__Task details__
Reproduce all lines of the listing below in which the word "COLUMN" occurs.

__Information provided__

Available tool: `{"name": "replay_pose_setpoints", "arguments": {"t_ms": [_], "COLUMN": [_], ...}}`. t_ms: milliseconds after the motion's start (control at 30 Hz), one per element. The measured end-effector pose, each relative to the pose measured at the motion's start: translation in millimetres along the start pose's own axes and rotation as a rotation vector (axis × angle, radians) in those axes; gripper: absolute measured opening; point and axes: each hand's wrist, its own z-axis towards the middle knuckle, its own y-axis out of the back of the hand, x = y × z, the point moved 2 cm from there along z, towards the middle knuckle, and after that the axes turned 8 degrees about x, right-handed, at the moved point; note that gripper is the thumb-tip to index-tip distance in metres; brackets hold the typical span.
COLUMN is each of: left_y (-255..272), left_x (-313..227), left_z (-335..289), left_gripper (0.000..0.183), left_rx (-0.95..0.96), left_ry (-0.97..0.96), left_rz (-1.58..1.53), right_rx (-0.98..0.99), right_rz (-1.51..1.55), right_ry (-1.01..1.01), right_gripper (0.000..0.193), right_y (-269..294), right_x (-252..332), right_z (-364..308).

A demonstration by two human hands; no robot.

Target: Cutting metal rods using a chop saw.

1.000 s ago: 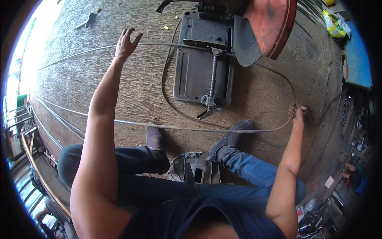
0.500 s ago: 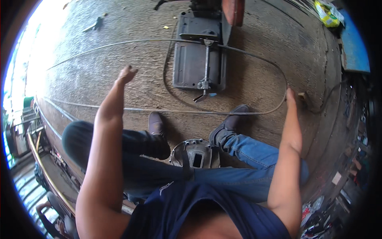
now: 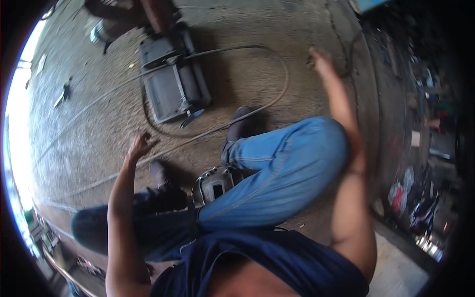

__Result for this task__
Available tool: `{"name": "replay_pose_setpoints", "arguments": {"t_ms": [_], "COLUMN": [_], ...}}`. t_ms: milliseconds after the motion's start (control at 30 Hz), one per element. The measured end-effector pose, each relative to the pose measured at the motion's start: translation in millimetres along the start pose's own axes and rotation as a rotation vector (axis × angle, radians) in those axes; gripper: absolute measured opening; point and axes: each hand's wrist, its own z-axis towards the middle knuckle, its own y-axis out of the back of the hand, x = y × z, the point moved 2 cm from there along z, towards the middle knuckle, and after that the axes turned 8 degrees about x, right-handed, at the moved point; note that gripper is the thumb-tip to index-tip distance in metres; brackets hold the typical span.
COLUMN is each of: left_y (-255..272), left_x (-313..227), left_z (-335..289), left_gripper (0.000..0.183), left_rx (-0.95..0.96), left_ry (-0.97..0.96), left_rz (-1.58..1.53), right_rx (-0.98..0.99), right_rz (-1.51..1.55), right_ry (-1.01..1.01), right_gripper (0.000..0.193), right_y (-269..294), right_x (-252..332), right_z (-364..308).

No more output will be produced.